§ Dataset section
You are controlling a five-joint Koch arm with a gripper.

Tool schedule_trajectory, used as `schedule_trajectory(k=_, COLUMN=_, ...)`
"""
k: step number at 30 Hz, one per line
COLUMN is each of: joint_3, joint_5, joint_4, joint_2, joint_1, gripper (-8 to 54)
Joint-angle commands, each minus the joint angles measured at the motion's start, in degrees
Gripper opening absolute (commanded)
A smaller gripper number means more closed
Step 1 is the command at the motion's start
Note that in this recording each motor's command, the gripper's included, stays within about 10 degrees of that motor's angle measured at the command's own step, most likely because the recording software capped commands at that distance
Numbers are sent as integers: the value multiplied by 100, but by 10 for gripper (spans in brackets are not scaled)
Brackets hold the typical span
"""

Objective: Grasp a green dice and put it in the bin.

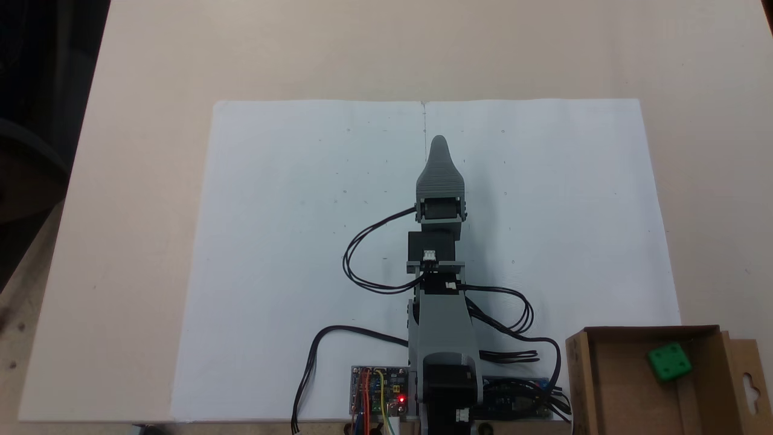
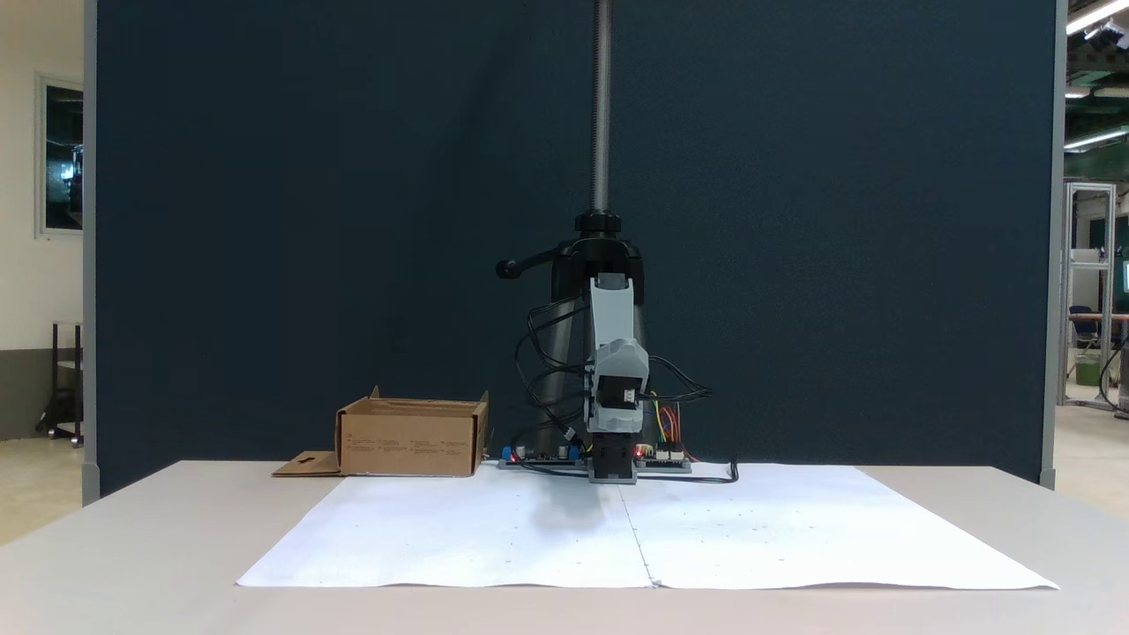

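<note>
Green dice [image 1: 669,361] sits inside the bin [image 1: 578,374], suggesting delivery is done; claw [image 1: 439,145] hangs above the paper [image 1: 290,241], grip state unclear.

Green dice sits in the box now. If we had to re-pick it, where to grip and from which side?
From straight above: the bin's walls block side approaches. Pinch two opposite flat faces of the green dice, jaws turned to match its rotated pose in the box.

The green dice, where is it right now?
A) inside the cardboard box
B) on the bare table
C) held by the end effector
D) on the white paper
A: in a fixed view the green dice lies inside the cardboard box, apart from the arm.
</note>
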Motion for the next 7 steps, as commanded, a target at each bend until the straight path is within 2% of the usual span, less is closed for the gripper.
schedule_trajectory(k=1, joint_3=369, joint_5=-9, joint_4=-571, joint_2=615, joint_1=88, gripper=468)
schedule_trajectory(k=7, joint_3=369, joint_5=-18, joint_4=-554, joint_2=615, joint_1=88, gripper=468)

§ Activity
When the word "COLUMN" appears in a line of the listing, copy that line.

§ Solution to this task
Tool schedule_trajectory, used as `schedule_trajectory(k=_, COLUMN=_, ...)`
COLUMN is each of: joint_3, joint_5, joint_4, joint_2, joint_1, gripper (-8 to 54)

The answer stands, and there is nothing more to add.